By Karen Harper
I teach 0–4 courses per year, I sometimes obtain contracts for scientific editing or research consulting, and I lead and administer a research grant. These are activities for which I am paid, although not very much (teaching) or only partly (half of my salary for my research grant is an in-kind contribution). I also receive small honoraria for supervising students (only at one of two universities) and for being on the executive of my union.
In addition, I supervise a post-doctoral research fellow, serve as an editor for a journal, apply for research grants, help students apply for scholarships, administer another research grant, write papers as a lead author or co-author (often with a student as the lead author), review manuscripts, collaborate (including international collaboration), attend and present at conferences, write reference letters, and reply to numerous emails, etc. These activities are related to research and are not compensated. Overall, I work about 100 per cent compared to regular tenured faculty, but only get paid a fraction of their wages.
Contract academic staff or part-time instructors paid to teach on a per-course basis need to be hired to replace regular faculty when they go on sabbaticals, or maternity or sick leave. However, now we are often hired to replace regular faculty when they retire. This has much to do with economics: it’s simply cheaper for the university to hire us to teach courses than to hire tenure-track faculty.
This situation not only impacts us, but also regular faculty, students and the university. Many of us suffer elevated rates of stress and anxiety due to job insecurity, poor compensation and lack of benefits. We also face challenges in maintaining research activities, which can severely affect our future career possibilities. Because we are only paid for teaching, regular faculty must cover more administrative duties and student supervision (unless we do so, on an unpaid basis, which is unfair). Regular faculty also have fewer other active researchers within their university available for collaboration. In addition to inconsistent instruction due to frequent changes in instructors, course material and textbooks, students are also impacted because there are fewer possibilities of interacting with instructors beyond the classroom when their (part-time) instructors are not paid to actively participate in the academic life of their units.
Although there are many challenges facing universities, there are possible solutions. Increased government funding would help universities provide a fair salary to contract academic staff. Compensating part-time instructors with a salary similar to other types of contract work such as consulting would allow more time for research activities. A fair salary would be above and beyond the equivalent for regular faculty because it would need to compensate time spent applying for positions and for being unable to find work. A typical salary should be about 2–4 times the current stipend levels. Universities should also compensate part-time instructors for all research and administrative activities, especially supervision of students and research activities for grants they administer. Part-time instructors should be active participants in university governance, and be duly compensated. Universities could also provide longer-term contracts that include research in addition to teaching; shared faculty positions could be explored as a possibility.

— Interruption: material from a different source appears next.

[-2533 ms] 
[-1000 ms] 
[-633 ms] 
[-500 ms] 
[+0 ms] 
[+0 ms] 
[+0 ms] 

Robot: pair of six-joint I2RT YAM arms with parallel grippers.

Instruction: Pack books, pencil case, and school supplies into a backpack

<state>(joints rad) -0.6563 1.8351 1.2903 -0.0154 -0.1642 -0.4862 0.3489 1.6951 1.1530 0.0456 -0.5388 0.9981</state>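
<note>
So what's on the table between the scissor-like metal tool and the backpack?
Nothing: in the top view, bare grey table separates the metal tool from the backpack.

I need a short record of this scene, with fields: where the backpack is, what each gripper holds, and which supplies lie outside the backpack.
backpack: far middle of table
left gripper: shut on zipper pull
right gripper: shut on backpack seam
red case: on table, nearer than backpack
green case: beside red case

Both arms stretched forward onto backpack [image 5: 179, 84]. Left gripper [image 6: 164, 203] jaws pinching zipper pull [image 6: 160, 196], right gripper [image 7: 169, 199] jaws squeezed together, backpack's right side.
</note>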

We also need to find other ways outside of universities to support research activities. One solution is to allow tri-council grants
to include income supplement for the principal investigator or co-investigators when the investigator is not paid for research (i.e., part-time instructors could be paid but not regular faculty for whom research is part of their job description). Part-time faculty can apply for and hold these grants when they hold adjunct appointments. Universities should ensure this is possible for qualified part-time instructors.
We need to get rid of the growing split between teaching and research. The need for connection or overlap between the two is highlighted in Canada’s Fundamental Science Review: “It is this interweaving of science and inquiry with teaching and education that is among the key national advantages of a vibrant research ecosystem.” In addition to strengthening the connection between teaching and research, some of the other benefits of part-time instructors engaging in research or other scholarly activities include providing opportunities for students, equity and diversity in research, and providing more Canadian opportunities for international collaboration.
The bottom line should be the quality of education for students, which is optimized if all instructors have fair working conditions and opportunities to actively engage in scholarly activities.
Karen Harper is the communications officer for CUPE 3912, an adjunct professor and an instructor of various courses at Saint Mary’s, Dalhousie and Mount Saint Vincent universities in Halifax, Nova Scotia, and a member of CAUT’s contract academic staff committee.
The views expressed are those of the author and not necessarily CAUT.